Assignment
In the listing that follows, the range to quote begins at the line that has "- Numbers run" and ends after the line that has "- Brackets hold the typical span"; quote it verbatim and add nothing.
*** Provided records ***
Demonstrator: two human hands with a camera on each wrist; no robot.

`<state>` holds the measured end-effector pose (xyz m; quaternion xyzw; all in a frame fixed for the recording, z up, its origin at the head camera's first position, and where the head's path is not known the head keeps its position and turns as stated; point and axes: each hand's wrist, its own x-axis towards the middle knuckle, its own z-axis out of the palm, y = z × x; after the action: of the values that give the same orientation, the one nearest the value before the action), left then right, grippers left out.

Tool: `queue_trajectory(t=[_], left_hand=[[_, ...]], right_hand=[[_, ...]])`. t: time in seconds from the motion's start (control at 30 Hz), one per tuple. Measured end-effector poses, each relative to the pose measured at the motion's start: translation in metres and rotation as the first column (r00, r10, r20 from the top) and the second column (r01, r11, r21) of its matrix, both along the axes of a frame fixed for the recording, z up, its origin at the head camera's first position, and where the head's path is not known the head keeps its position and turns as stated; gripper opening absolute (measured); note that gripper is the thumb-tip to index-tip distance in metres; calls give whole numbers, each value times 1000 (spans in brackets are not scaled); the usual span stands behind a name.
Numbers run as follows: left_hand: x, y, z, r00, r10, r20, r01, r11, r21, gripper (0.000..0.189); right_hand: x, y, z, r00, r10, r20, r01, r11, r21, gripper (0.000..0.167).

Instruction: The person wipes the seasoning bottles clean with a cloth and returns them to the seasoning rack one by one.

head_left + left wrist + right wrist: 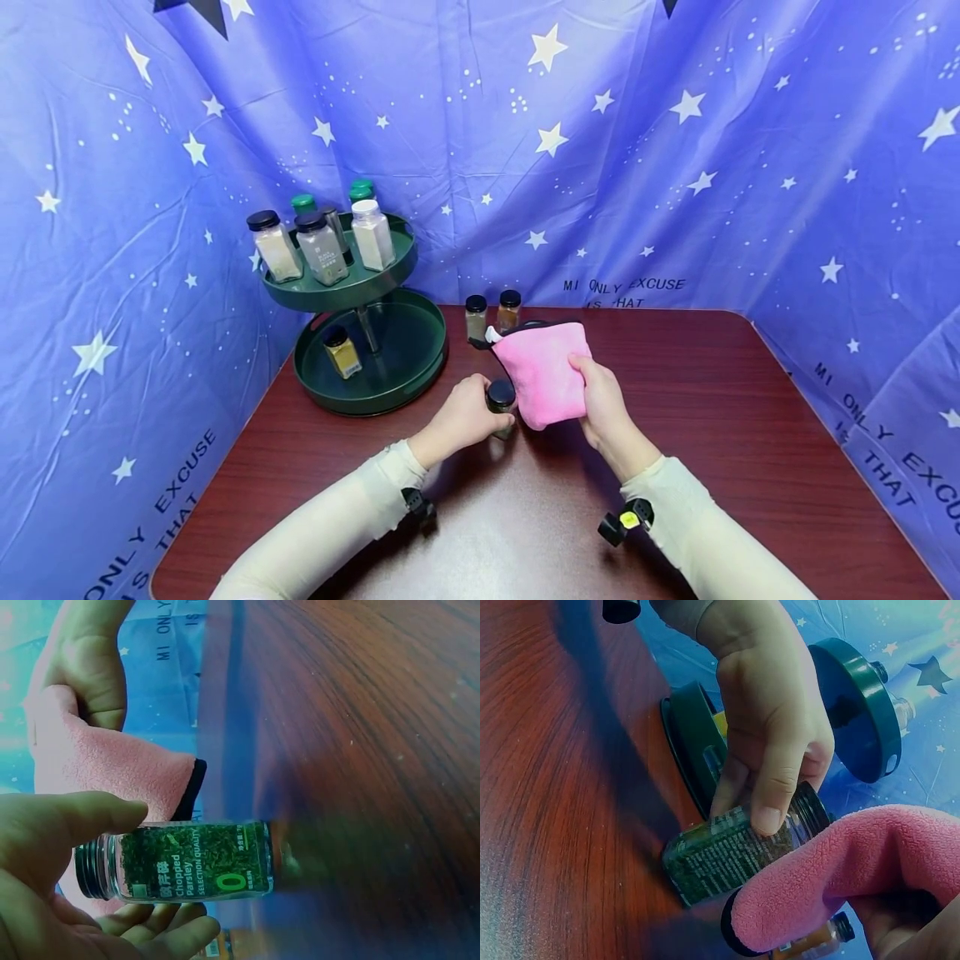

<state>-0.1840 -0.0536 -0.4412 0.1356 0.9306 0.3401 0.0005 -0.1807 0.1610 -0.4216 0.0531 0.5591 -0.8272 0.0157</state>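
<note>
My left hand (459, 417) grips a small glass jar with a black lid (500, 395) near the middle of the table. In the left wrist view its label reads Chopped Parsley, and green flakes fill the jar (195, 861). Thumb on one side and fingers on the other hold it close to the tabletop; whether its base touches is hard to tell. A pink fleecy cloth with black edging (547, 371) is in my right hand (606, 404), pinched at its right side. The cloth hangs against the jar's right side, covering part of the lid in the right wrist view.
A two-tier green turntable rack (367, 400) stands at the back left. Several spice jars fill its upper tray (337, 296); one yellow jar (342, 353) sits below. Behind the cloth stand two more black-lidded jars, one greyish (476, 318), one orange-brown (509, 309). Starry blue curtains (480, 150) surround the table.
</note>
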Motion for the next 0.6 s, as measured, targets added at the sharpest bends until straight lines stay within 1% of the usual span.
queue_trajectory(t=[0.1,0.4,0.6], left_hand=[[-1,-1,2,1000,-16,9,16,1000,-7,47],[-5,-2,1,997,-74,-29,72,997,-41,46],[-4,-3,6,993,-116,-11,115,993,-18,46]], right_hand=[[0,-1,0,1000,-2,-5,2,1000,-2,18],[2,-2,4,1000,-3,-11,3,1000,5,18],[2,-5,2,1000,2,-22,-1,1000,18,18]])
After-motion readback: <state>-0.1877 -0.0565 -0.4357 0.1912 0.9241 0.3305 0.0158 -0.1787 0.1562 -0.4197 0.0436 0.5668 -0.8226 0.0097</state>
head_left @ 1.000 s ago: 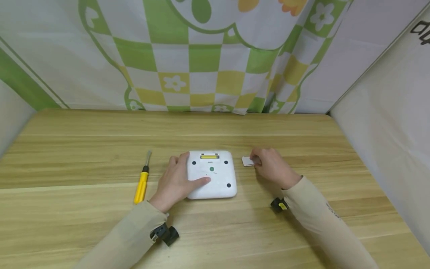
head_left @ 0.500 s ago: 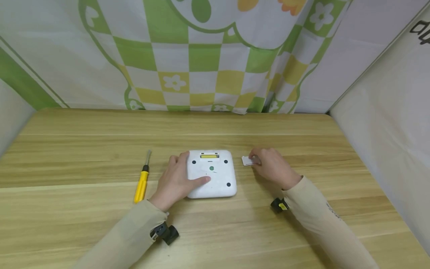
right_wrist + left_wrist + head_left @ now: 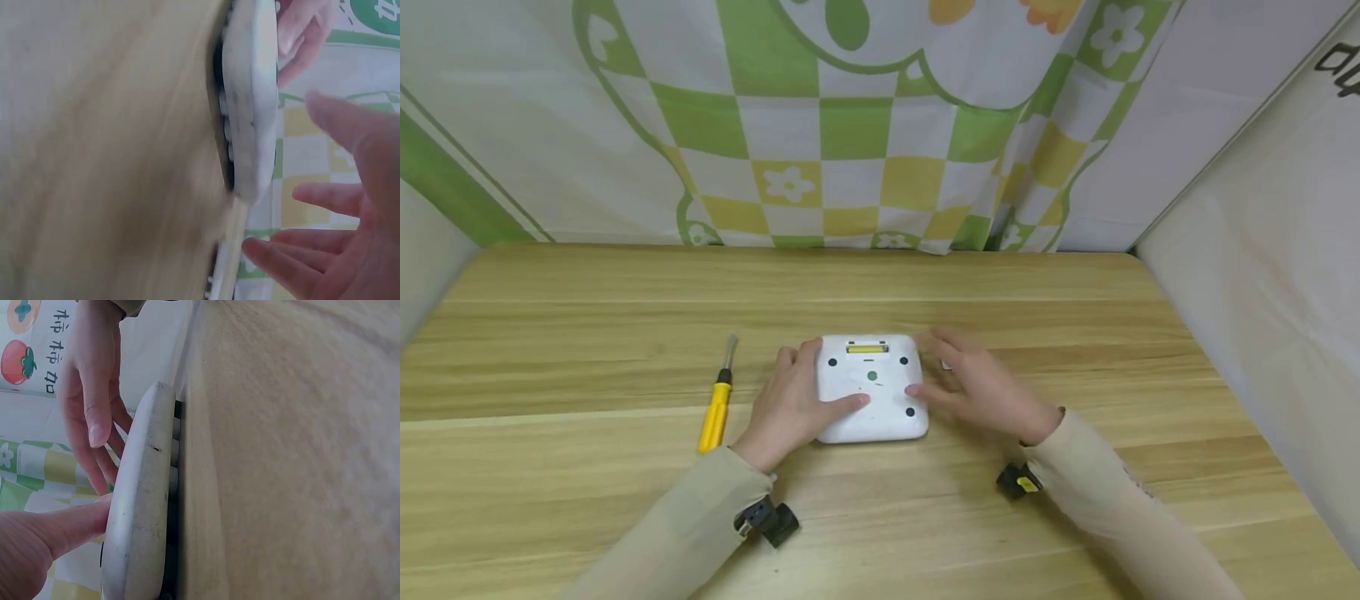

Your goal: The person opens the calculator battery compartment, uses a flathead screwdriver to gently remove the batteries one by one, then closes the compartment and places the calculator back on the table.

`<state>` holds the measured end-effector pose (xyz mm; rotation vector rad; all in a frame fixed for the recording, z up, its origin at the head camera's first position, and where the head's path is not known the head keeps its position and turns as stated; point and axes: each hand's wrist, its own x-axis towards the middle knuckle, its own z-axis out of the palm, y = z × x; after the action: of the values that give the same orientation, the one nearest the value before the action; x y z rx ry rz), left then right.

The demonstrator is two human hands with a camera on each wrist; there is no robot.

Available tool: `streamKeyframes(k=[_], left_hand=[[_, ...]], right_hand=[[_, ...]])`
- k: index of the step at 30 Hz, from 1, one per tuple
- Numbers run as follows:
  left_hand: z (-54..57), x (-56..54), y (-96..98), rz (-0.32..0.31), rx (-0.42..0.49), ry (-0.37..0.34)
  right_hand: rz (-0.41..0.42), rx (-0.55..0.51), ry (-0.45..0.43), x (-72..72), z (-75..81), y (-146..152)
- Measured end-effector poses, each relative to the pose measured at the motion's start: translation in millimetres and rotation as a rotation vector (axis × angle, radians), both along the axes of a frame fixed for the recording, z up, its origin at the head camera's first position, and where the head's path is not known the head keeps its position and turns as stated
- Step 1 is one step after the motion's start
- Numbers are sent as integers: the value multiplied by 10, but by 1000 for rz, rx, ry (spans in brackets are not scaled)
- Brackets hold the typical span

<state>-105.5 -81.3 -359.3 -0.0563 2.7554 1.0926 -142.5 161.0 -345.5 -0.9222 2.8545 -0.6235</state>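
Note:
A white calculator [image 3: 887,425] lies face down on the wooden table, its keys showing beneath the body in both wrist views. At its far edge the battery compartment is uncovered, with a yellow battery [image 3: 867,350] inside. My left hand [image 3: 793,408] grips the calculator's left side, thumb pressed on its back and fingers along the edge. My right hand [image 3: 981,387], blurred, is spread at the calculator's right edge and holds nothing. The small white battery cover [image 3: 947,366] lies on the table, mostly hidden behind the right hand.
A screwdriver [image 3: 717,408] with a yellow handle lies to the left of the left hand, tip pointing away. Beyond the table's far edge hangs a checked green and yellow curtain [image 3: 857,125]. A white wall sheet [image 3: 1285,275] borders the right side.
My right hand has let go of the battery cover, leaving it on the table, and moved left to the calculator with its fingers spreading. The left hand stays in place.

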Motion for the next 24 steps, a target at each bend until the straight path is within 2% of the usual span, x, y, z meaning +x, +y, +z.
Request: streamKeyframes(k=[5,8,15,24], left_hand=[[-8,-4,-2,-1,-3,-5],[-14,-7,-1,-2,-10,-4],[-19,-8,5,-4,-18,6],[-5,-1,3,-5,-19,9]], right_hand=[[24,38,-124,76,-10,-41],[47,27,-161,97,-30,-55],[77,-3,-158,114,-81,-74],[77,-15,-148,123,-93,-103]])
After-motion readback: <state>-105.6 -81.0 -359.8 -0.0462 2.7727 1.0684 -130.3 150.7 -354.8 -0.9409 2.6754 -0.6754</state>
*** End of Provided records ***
Written response
- Numbers run as follows:
  left_hand: z (-54..57), x (-56..54), y (-96..98), rz (-0.32..0.31), rx (-0.42..0.49), ry (-0.37..0.34)
  right_hand: rz (-0.41..0.42), rx (-0.55..0.51), ry (-0.45..0.43), x (-72..72), z (-75..81), y (-146..152)
- Measured end-effector poses, each relative to the pose measured at the motion's start: translation in millimetres and rotation as a rotation vector (axis × angle, radians), both along the axes of a frame fixed for the recording, z up, its origin at the head camera's first position, and where the head's path is not known the head keeps its position and turns as stated
- Step 1 is one step after the motion's start
- Numbers are sent as integers: the value multiplied by 10, but by 1000 for rz, rx, ry (spans in brackets are not scaled)
- Brackets hold the typical span

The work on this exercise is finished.